■ Activity
Without the images, print every line of the material below exactly as given.

■ Records supplied
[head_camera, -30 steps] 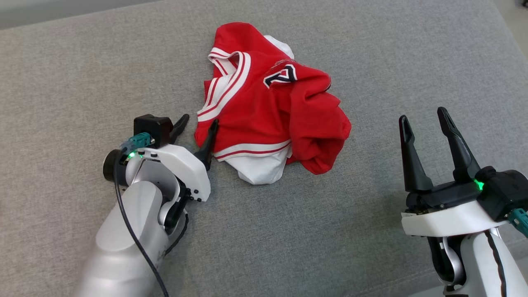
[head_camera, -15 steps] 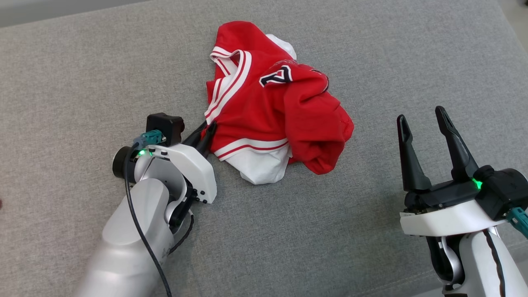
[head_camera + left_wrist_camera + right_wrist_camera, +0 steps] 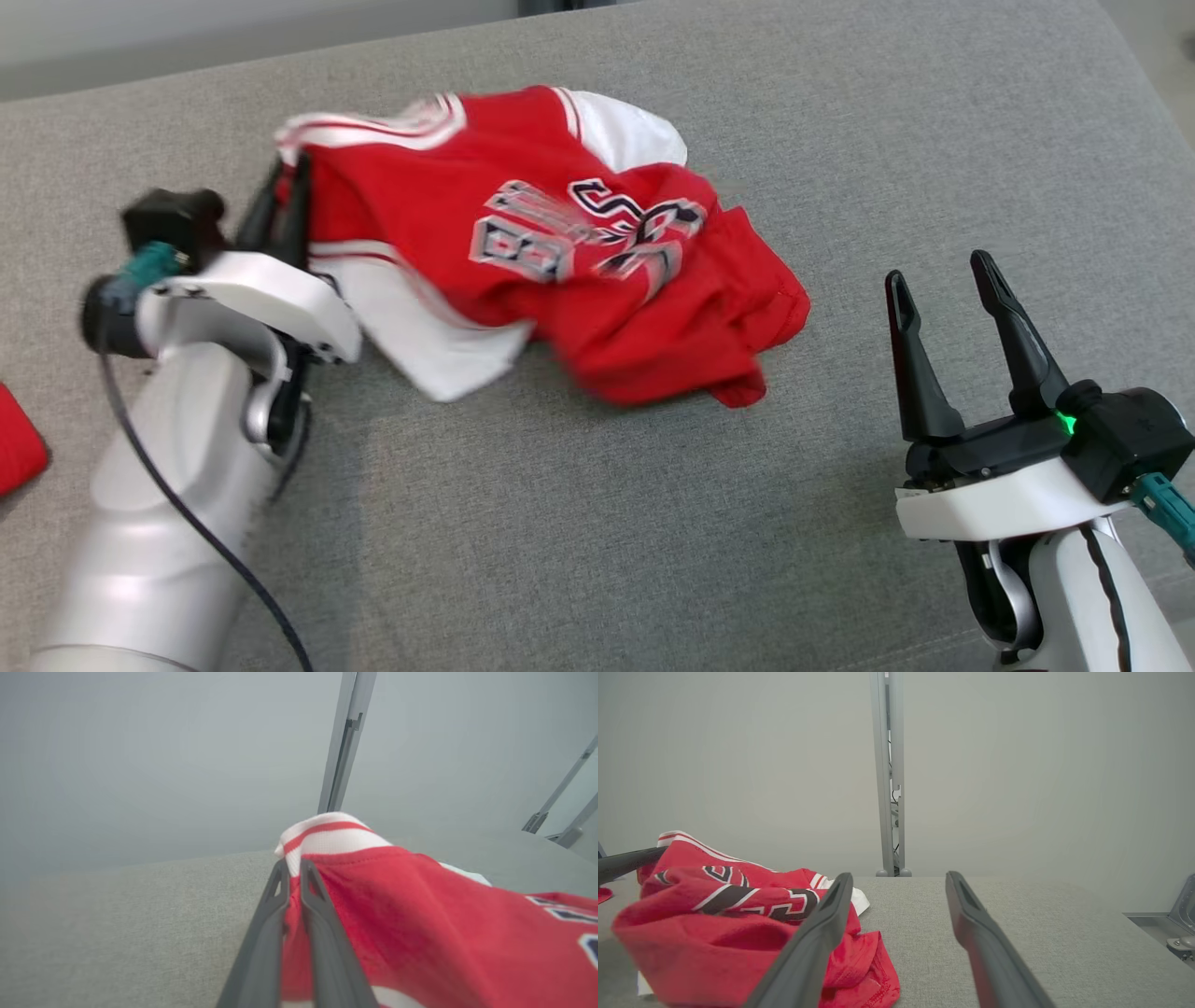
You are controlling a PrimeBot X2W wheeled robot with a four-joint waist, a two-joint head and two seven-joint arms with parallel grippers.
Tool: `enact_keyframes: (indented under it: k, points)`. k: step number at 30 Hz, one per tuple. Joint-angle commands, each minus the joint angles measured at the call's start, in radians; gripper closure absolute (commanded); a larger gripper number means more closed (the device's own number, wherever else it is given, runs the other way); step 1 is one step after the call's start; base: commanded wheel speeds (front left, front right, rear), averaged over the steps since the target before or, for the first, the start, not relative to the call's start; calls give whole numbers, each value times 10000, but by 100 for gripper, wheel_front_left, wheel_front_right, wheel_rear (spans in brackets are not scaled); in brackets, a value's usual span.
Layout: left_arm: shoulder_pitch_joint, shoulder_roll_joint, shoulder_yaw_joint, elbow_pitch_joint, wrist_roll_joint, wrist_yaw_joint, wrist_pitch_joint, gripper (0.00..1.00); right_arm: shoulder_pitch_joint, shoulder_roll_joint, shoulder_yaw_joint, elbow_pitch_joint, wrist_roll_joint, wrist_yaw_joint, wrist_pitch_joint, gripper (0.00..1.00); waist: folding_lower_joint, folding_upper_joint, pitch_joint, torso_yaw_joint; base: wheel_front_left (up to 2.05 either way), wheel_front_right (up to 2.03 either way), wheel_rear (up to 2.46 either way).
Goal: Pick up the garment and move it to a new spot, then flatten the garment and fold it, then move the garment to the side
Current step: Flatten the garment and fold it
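The first step is in hand. The left gripper [image 3: 288,177] is clamped tight on the striped hem of the crumpled red-and-white sports jersey [image 3: 560,271]. It holds the jersey's left end up, while the rest lies on the grey woven fabric surface [image 3: 607,541], far of centre. Flattening, folding and setting aside all remain. The right gripper [image 3: 938,275] hovers near right, fingers apart, holding nothing. A small red item [image 3: 19,453] at the left edge is possibly another cloth. The jersey lies on open surface, not in a container.

On surface [image 3: 560,523], garment [image 3: 560,280]; left gripper [image 3: 289,173] at its left edge, right gripper [image 3: 937,268] well right
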Motion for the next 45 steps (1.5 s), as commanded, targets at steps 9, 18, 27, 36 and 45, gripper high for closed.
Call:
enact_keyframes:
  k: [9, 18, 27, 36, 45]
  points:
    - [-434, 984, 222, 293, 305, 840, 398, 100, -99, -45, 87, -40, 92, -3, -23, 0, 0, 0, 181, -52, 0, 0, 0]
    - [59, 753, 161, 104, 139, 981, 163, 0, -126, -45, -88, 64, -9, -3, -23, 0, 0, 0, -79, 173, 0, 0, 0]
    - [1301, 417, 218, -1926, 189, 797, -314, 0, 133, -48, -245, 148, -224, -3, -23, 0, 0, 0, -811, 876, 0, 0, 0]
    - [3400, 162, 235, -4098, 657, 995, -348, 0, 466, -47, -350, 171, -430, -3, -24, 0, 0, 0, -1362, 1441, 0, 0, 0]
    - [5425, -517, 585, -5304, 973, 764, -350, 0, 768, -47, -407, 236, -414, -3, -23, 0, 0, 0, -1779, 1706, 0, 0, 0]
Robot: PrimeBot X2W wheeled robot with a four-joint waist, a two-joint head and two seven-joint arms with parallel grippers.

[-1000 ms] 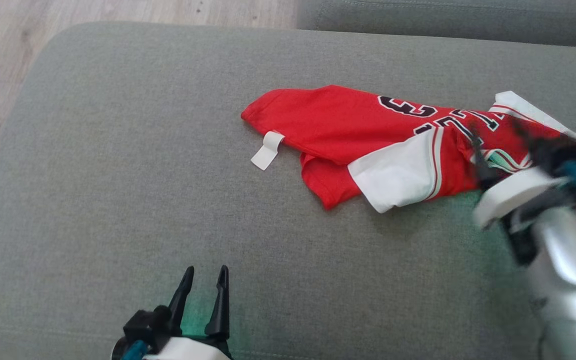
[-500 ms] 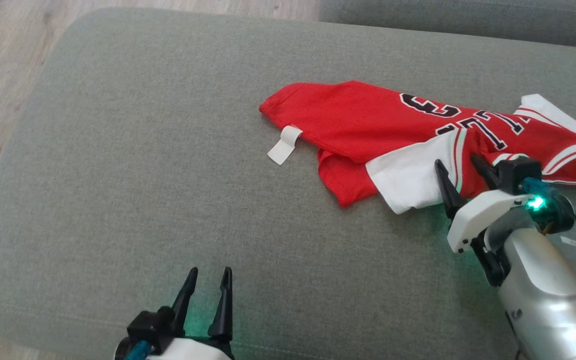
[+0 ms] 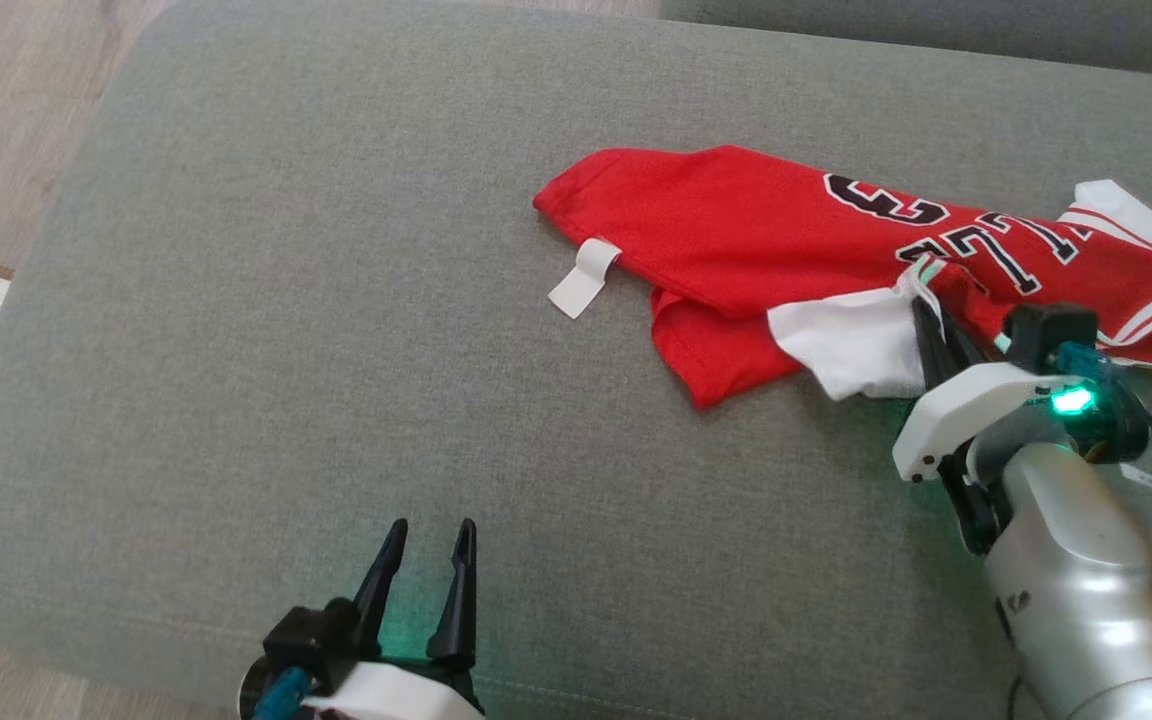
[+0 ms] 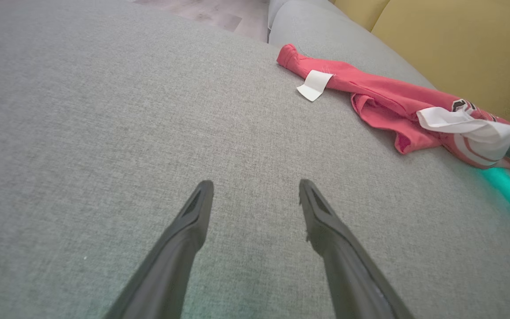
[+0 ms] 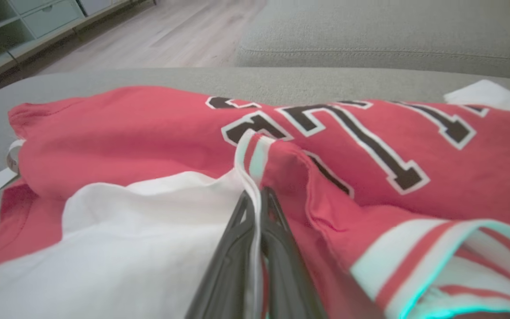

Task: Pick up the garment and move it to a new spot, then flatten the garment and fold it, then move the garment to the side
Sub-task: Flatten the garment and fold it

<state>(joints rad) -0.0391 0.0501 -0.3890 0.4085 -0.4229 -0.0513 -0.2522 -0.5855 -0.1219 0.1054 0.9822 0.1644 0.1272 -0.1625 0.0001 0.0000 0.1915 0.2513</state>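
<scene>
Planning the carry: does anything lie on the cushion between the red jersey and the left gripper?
Nothing visible does. The right gripper is shut on the red jersey at its striped edge. Between the jersey and the left gripper there is just grey cushion, apart from the jersey's own white tag beside its hem.

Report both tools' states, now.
Left tool: open, holding nothing.
Right tool: closed on the striped sleeve edge of the red jersey.
</scene>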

■ Expected answer
[head_camera, -30 steps] 
[head_camera, -15 steps] 
[head_camera + left_wrist_camera + right_wrist_camera, +0 steps] 
You are controlling a PrimeBot X2W wheeled robot with a four-joint waist, a two-joint head and two seven-joint arms with parallel grippers.
Tool: `enact_keyframes: (indented under it: k, points)`. k: step number at 30 Hz, one per tuple. Joint-angle commands, each minus the joint angles measured at the call's start, in radians; gripper closure absolute (commanded); a larger gripper number means more closed (the device's own number, wherever else it is given, runs the other way); step 1 is one step after the call's start; base: commanded wheel speeds (front left, front right, rear), averaged over the steps since the target before or, for the first, the start, not relative to the call's start; calls give whole numbers, each value times 10000, but by 100 for gripper, wheel_front_left, wheel_front_right, wheel_rear (spans in brackets are not scaled); in brackets, a value's usual span.
Layout: left_arm: shoulder_pitch_joint, shoulder_roll_joint, shoulder_yaw_joint, elbow_pitch_joint, wrist_roll_joint, wrist_yaw_joint, wrist_pitch_joint, gripper (0.00..1.00); right_arm: shoulder_pitch_joint, shoulder_roll_joint, shoulder_yaw_joint, elbow_pitch_joint, wrist_roll_joint, wrist_yaw_joint, wrist_pitch_joint, gripper (0.00..1.00); waist: folding_lower_joint, folding_upper_joint, pitch_joint, torso_yaw_joint; base: wheel_front_left (up to 2.05 either way), wheel_front_right (up to 2.03 either way), wheel_rear (up to 2.46 either way).
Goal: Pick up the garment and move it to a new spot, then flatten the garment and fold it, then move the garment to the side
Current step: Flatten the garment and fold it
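The first step is in hand. The left gripper [image 3: 288,177] is clamped tight on the striped hem of the crumpled red-and-white sports jersey [image 3: 560,271]. It holds the jersey's left end up, while the rest lies on the grey woven fabric surface [image 3: 607,541], far of centre. Flattening, folding and setting aside all remain. The right gripper [image 3: 938,275] hovers near right, fingers apart, holding nothing. A small red item [image 3: 19,453] at the left edge is possibly another cloth. The jersey lies on open surface, not in a container.

On surface [image 3: 560,523], garment [image 3: 560,280]; left gripper [image 3: 289,173] at its left edge, right gripper [image 3: 937,268] well right
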Motion for the next 45 steps (1.5 s), as commanded, targets at steps 9, 18, 27, 36 and 45, gripper high for closed.
Call:
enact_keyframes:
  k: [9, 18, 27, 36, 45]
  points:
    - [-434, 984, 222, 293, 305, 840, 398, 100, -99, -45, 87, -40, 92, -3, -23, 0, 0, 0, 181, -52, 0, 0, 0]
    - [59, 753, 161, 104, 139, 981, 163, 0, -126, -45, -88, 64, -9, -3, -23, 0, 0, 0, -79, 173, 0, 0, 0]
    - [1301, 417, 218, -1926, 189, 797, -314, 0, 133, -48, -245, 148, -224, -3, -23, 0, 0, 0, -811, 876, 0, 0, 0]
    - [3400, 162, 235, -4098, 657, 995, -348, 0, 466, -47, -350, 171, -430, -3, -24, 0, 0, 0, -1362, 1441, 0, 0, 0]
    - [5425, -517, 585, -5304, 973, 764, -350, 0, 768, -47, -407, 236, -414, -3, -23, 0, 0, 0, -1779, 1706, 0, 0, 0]
Robot: PrimeBot X2W wheeled robot with a four-joint waist, a two-joint head and two seven-joint arms with parallel grippers.

[-1000 ms] 
[-500 ms] 
[+0 ms] 
[+0 ms] 
[+0 ms] 

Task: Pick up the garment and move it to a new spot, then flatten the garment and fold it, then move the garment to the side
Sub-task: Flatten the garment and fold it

<state>(joints rad) -0.0391 0.0501 -0.3890 0.4085 -0.4229 -0.0513 -0.2522 -0.5855 -0.1219 0.1054 0.9822 0.1644 0.1272 -0.1625 0.0001 0.0000 0.1915 0.2513</state>
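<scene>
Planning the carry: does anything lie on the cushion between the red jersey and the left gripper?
Nothing visible does. The right gripper is shut on the red jersey at its striped edge. Between the jersey and the left gripper there is just grey cushion, apart from the jersey's own white tag beside its hem.

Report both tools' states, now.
Left tool: open, holding nothing.
Right tool: closed on the striped sleeve edge of the red jersey.
</scene>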

Nothing more remains in this exercise.